--- What you are asked to do ---
Within the entries below, please retype exactly the lines starting with the line that has "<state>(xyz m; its" and going on through the line that has "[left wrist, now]", but not the pictures.

>>>

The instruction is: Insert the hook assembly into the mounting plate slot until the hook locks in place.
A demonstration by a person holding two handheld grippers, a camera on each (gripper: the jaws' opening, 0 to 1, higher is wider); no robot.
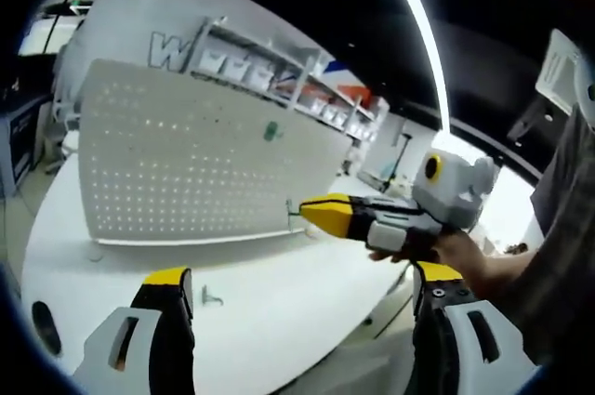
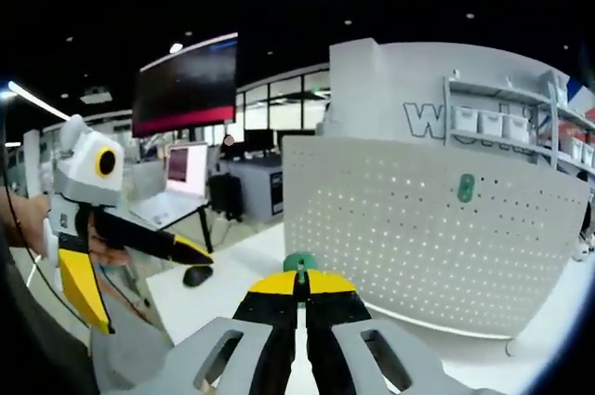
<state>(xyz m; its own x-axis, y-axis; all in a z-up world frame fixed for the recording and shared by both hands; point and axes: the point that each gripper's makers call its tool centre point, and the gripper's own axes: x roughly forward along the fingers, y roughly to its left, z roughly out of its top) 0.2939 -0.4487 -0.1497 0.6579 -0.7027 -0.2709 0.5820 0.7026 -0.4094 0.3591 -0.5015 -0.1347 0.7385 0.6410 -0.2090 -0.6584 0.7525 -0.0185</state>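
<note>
Green hook (image 2: 299, 265) is sitting pinched between the right gripper (image 2: 301, 284) tips, its jaws clenched on it, just before the white pegboard (image 2: 418, 237). Left gripper (image 1: 297, 288) is hanging released above the table (image 1: 279, 321), where a spare hook (image 1: 211, 297) is lying between its jaws.

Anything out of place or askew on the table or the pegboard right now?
One thing: a small metal hook lies loose on the white table in front of the pegboard, beside the open left tongs, not mounted. The right tongs are shut on a green-tipped hook. Another green piece already sits on the board.
</note>
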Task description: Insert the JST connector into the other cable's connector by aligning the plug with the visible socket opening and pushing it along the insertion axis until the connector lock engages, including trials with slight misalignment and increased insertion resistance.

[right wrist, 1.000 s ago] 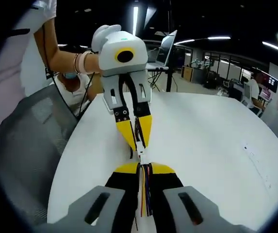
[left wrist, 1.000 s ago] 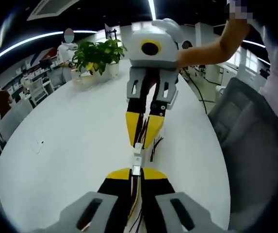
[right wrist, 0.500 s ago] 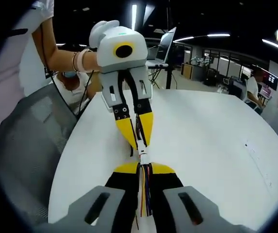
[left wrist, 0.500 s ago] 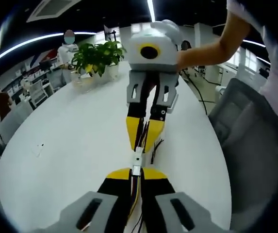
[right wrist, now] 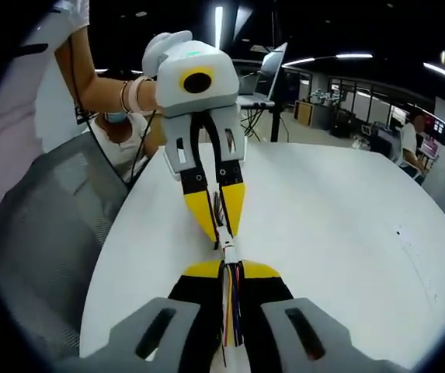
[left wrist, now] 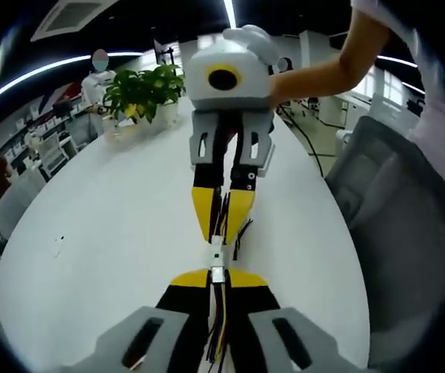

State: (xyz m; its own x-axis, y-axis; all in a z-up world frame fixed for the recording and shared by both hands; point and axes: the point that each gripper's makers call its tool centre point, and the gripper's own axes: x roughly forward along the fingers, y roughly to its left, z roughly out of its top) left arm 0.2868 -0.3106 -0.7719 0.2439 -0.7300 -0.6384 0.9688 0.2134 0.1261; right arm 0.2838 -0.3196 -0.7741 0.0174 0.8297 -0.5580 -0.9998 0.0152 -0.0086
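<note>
Nearest in the left gripper view: left claw (left wrist: pixel 217 277) pinching a white JST plug (left wrist: pixel 217 273), coloured wires (left wrist: pixel 219 326) trailing back between the jaws. Just beyond, tip to tip, white mating connector (left wrist: pixel 216 252) pinched in the right claw (left wrist: pixel 221 233), above the white desk (left wrist: pixel 113 256). To the right, grey chair (left wrist: pixel 397 233). Far left on the desk, potted plant (left wrist: pixel 140 93).

Right gripper view: right claw (right wrist: pixel 231 267) and left claw (right wrist: pixel 219 230) likewise meeting at the connectors.
</note>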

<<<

--- Output below ---
<state>(xyz m; its own x-axis, y-axis; all in a z-up world frame fixed for the recording and shared by both hands; point and axes: the point that each gripper's makers call its tool centre point, and the gripper's own axes: x roughly forward along the fingers, y roughly to its left, z roughly out of its top) 0.2939 -0.4487 -0.1497 0.6579 -0.7027 -0.2709 0.5820 0.7026 -0.4094 0.3591 -0.5015 -0.1347 0.7385 0.6410 -0.2090 -0.6584 0.7525 -0.0185</state>
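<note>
Green hook (image 2: 299, 265) is sitting pinched between the right gripper (image 2: 301, 284) tips, its jaws clenched on it, just before the white pegboard (image 2: 418, 237). Left gripper (image 1: 297, 288) is hanging released above the table (image 1: 279, 321), where a spare hook (image 1: 211, 297) is lying between its jaws.

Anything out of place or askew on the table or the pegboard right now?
One thing: a small metal hook lies loose on the white table in front of the pegboard, beside the open left tongs, not mounted. The right tongs are shut on a green-tipped hook. Another green piece already sits on the board.
</note>
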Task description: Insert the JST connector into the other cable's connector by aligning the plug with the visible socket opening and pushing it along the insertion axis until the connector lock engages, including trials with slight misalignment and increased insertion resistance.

[right wrist, 1.000 s ago] 
[left wrist, 1.000 s ago] 
[right wrist, 0.500 s ago] 
[left wrist, 0.500 s ago] 
[right wrist, now] 
[left wrist, now] 

There is nothing further to add to the answer.